* [Try it]:
Your task is to return the span of lines beginning at the one with "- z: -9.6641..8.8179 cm" and ending at the last line of the data, exactly as it stands.

----------------------------------------

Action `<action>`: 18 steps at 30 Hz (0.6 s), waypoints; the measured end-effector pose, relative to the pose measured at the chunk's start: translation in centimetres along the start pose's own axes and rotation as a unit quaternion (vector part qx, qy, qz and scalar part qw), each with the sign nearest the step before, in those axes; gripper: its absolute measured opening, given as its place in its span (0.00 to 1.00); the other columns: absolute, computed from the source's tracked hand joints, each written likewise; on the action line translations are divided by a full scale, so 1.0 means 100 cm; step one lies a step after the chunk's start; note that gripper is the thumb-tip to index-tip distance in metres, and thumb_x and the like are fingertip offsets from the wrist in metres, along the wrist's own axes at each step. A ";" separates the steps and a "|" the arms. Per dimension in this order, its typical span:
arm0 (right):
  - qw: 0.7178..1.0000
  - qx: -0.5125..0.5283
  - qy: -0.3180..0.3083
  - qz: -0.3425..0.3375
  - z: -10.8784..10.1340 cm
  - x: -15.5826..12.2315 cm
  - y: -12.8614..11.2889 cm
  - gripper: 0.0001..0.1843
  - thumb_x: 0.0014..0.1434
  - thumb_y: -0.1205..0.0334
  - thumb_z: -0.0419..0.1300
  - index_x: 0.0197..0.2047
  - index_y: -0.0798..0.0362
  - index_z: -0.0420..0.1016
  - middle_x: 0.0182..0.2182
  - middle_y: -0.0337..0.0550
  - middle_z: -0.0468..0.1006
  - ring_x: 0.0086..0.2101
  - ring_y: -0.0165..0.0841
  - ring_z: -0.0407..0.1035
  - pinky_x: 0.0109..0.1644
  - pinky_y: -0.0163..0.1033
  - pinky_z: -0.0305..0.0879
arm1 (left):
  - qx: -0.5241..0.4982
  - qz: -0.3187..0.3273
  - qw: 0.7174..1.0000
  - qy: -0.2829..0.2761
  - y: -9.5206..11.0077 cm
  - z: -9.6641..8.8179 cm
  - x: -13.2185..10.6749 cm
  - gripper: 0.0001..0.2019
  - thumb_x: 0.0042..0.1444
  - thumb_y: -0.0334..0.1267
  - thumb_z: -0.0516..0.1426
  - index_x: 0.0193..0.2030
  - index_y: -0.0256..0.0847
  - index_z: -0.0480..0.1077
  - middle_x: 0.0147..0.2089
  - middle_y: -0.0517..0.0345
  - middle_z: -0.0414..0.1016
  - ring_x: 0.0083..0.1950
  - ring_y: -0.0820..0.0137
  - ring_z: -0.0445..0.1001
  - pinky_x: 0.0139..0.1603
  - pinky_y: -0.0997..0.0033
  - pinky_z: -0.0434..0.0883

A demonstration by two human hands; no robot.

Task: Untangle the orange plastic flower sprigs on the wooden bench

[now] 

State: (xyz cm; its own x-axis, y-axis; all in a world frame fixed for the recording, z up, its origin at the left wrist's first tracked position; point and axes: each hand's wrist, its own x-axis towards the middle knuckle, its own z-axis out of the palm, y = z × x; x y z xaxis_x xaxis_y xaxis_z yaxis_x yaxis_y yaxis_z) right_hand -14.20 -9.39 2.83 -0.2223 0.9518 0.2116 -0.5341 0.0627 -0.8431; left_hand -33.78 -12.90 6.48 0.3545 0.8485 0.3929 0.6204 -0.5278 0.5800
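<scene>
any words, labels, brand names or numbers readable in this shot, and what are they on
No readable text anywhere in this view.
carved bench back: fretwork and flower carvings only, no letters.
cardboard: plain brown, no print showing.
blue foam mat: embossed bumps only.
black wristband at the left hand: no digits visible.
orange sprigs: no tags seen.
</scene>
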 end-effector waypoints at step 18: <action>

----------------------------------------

* [Response to the exercise]:
  - z: -9.6641..8.8179 cm
  - x: -13.2185..10.6749 cm
  - gripper: 0.0001..0.2019
  - thumb_x: 0.0042..0.1444
  - thumb_y: -0.0334..0.1267
  - thumb_z: -0.0516..0.1426
  - index_x: 0.0193..0.2030
  - index_y: -0.0256..0.0847
  - index_z: -0.0480..0.1077
  - middle_x: 0.0147..0.2089
  - middle_y: -0.0517..0.0345
  - middle_z: -0.0414..0.1016
  - ring_x: 0.0083..0.1950
  - ring_y: -0.0820..0.0137
  - ring_z: -0.0445..0.1001
  - pinky_x: 0.0139..0.1603
  - pinky_y: -0.0997..0.0033
  - pinky_z: -0.0434..0.0883

A demonstration by two human hands; no robot.

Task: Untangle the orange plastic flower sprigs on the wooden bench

[now] 

State: (xyz cm; its own x-axis, y-axis; all in a world frame fixed for the recording, z up, its origin at the left wrist's first tracked position; point and axes: each hand's wrist, its own x-axis towards the middle knuckle, its own z-axis out of the palm, y = z × x; x y z xaxis_x xaxis_y xaxis_z yaxis_x yaxis_y yaxis_z) right_hand -14.20 -9.39 2.83 -0.2223 0.9518 0.2116 -0.5341 0.0627 -0.8431; left_hand -33.78 -12.90 6.48 0.3545 0.8485 0.3929 0.6204 -0.5278 0.5800
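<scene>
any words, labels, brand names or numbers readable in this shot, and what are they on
No readable text anywhere in this view.
carved bench back: fretwork and flower carvings only, no letters.
cardboard: plain brown, no print showing.
blue foam mat: embossed bumps only.
black wristband at the left hand: no digits visible.
orange sprigs: no tags seen.
</scene>
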 end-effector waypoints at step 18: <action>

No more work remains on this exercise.